Comparison of CT and MR in 400 patients with suspected disease of the brain and cervical spinal cord.

作者信息

Bradley W G, Waluch V, Yadley R A, Wycoff R R

出版信息

Radiology. 1984 Sep;152(3):695-702. doi: 10.1148/radiology.152.3.6463251.

Abstract

Magnetic resonance imaging (MR) (0.35 T) and computed tomography (CT) were compared in 400 consecutive patients with suspected disease of the brain and cervical spinal cord. Of 325 positive diagnoses, MR detected abnormality while CT was normal in 93; MR was more specific in 68; MR and CT gave equivalent information in 129; CT was more specific in 32; and CT was positive while MR was normal in 3. MR was superior to CT in detection of multiple sclerosis, subcortical arteriosclerotic encephalopathy, posterior fossa infarcts and tumors, small extra-axial fluid collections, and cervical syringomyelia.
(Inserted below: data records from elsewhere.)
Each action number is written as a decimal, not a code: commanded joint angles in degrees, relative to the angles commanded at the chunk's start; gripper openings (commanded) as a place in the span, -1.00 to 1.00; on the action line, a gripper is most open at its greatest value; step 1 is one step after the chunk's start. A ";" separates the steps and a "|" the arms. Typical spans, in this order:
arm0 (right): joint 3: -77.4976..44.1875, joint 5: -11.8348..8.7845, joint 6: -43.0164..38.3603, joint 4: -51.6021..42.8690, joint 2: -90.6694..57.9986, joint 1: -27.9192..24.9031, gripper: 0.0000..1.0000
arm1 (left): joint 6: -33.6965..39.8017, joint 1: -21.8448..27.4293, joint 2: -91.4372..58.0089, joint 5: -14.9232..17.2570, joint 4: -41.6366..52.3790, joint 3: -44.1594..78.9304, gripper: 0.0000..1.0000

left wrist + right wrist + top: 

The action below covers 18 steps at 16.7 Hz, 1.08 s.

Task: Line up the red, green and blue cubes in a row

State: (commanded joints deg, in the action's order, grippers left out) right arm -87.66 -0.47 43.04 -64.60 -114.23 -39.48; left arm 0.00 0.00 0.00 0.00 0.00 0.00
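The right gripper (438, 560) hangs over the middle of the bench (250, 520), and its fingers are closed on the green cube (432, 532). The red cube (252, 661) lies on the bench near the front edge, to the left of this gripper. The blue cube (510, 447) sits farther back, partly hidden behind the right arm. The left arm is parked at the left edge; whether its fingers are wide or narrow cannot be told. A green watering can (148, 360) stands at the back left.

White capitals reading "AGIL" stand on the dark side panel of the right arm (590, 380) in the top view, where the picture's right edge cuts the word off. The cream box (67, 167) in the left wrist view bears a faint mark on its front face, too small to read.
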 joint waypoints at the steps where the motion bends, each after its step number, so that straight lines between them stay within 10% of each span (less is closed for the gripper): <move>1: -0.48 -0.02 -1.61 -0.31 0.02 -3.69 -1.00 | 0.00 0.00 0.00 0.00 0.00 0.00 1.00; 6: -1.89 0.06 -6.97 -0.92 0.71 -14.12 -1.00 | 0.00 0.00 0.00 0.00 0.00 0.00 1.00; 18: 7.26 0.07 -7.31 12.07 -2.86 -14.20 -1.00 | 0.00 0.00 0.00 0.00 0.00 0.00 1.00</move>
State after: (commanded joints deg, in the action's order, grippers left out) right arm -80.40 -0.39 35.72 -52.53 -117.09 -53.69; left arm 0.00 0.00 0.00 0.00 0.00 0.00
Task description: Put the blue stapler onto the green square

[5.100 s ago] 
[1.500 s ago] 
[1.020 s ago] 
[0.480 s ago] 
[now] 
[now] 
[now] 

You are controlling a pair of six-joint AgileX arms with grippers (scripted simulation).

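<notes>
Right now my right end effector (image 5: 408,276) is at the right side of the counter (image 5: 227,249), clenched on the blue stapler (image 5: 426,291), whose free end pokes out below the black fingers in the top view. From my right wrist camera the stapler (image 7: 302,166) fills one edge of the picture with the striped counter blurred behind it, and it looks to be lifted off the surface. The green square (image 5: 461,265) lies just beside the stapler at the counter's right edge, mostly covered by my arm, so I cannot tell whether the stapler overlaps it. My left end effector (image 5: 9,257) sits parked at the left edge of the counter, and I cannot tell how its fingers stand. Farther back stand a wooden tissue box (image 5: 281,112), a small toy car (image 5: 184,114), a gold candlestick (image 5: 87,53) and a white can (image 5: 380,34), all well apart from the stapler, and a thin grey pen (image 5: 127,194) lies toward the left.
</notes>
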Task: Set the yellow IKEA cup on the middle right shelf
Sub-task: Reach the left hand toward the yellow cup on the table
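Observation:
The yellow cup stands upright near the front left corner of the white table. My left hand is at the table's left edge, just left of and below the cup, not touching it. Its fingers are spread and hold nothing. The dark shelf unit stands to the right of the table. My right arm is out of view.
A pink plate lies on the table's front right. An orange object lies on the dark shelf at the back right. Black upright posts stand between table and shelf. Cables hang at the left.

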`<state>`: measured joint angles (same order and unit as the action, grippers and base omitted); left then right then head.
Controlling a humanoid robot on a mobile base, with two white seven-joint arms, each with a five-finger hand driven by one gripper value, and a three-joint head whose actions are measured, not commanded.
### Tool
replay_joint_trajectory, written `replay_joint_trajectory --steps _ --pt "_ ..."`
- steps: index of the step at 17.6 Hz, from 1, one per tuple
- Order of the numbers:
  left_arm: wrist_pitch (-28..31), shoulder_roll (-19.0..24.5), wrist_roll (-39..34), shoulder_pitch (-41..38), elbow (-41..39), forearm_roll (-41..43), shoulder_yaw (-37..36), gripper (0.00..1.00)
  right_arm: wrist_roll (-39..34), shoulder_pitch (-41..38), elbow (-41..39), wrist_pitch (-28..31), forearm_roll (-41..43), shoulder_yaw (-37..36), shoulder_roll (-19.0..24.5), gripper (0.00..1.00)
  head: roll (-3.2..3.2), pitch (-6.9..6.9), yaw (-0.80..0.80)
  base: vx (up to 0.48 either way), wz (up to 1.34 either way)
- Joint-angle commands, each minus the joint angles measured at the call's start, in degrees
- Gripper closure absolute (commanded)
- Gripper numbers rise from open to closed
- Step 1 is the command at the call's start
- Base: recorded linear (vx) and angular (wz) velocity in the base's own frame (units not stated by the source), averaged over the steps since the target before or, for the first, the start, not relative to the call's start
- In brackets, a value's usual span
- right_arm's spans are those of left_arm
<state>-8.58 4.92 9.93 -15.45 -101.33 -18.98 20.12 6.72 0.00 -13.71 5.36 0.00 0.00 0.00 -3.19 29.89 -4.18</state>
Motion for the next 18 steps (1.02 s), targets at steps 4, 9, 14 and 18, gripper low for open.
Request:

CT was preferable in evaluation of meningiomas and separation of tumor from edema. Using available sequence parameters, MR missed 3 1-cm calcified meningiomas which were clearly seen on CT. CT takes less time and may be preferable in patients with acute trauma as well as very young or elderly individuals. Thus the two studies should be considered complementary.

摘要

对400例连续的疑似脑和颈脊髓疾病患者进行了磁共振成像(MR)(0.35T)和计算机断层扫描(CT)检查并比较。在325例阳性诊断中,MR检测到异常而CT正常的有93例;MR更具特异性的有68例;MR和CT提供等效信息的有129例;CT更具特异性的有32例;CT阳性而MR正常的有3例。在检测多发性硬化症、皮质下动脉硬化性脑病、后颅窝梗死和肿瘤、小的轴外液体积聚以及颈段脊髓空洞症方面,MR优于CT。在评估脑膜瘤以及区分肿瘤与水肿方面,CT更可取。利用现有的序列参数,MR漏诊了3例1cm的钙化脑膜瘤,而这些在CT上清晰可见。CT所需时间更少,对于急性创伤患者以及非常年轻或年长的个体可能更可取。因此,这两项检查应被视为互补。